▶ _What to do_
In the entries below, how many lines include "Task"? Reply with the number and nothing more.

(Data begins)

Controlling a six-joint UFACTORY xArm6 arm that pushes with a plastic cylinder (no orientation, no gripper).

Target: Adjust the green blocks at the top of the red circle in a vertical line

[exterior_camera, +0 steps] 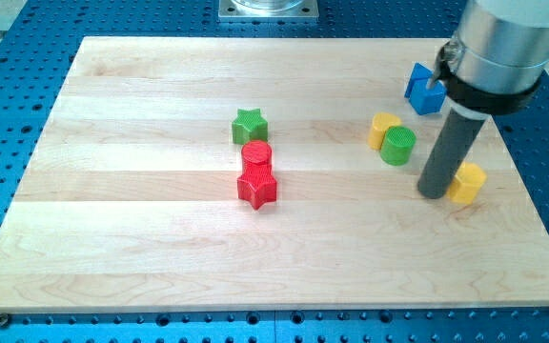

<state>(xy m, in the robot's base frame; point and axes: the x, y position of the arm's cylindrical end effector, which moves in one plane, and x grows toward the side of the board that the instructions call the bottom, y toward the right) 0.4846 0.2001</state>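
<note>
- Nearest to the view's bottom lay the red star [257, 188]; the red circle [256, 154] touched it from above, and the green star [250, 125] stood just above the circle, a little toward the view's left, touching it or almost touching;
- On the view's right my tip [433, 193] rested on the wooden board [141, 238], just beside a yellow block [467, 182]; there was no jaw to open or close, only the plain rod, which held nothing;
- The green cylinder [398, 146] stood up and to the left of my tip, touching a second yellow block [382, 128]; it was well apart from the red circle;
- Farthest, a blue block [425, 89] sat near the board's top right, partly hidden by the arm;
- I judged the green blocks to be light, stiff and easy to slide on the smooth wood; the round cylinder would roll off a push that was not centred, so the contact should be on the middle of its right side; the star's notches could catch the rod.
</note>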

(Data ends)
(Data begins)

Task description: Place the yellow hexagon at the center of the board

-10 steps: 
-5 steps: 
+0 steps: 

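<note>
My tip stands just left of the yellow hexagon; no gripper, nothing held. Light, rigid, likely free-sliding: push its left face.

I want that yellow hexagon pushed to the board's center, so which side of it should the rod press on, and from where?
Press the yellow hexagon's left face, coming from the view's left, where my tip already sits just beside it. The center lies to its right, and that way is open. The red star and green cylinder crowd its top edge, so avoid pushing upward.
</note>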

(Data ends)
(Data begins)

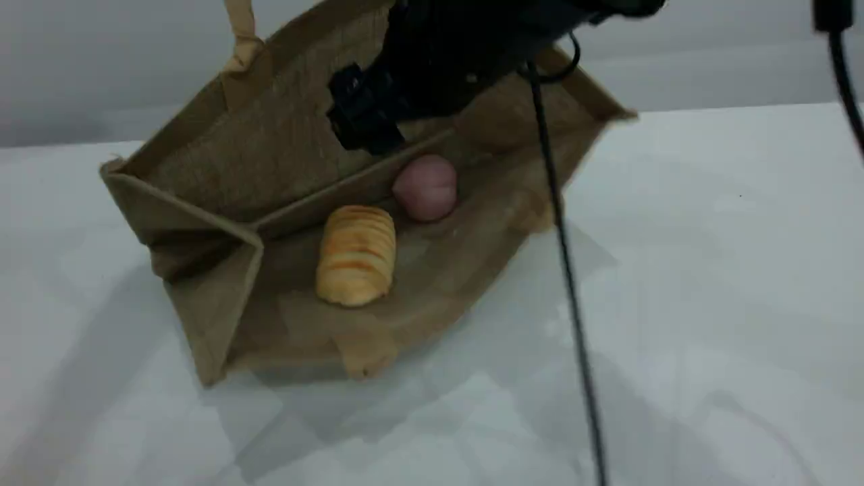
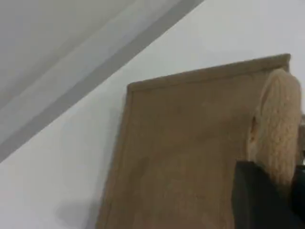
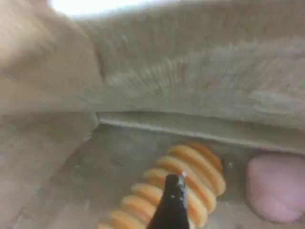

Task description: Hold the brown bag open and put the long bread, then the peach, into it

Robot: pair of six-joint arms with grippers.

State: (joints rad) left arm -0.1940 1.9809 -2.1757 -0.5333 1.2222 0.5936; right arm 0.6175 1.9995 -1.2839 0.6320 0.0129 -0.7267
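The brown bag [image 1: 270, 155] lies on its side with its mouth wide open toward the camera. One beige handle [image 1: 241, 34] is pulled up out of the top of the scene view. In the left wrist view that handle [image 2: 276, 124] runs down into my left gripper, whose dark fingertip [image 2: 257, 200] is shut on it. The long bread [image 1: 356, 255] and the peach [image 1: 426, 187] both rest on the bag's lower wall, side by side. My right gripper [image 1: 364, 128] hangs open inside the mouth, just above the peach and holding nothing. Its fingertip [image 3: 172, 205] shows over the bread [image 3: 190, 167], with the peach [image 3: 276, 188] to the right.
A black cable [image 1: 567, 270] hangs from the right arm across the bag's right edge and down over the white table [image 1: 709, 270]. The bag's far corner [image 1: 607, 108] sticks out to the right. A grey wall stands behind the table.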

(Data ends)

▶ _Solved problem_
2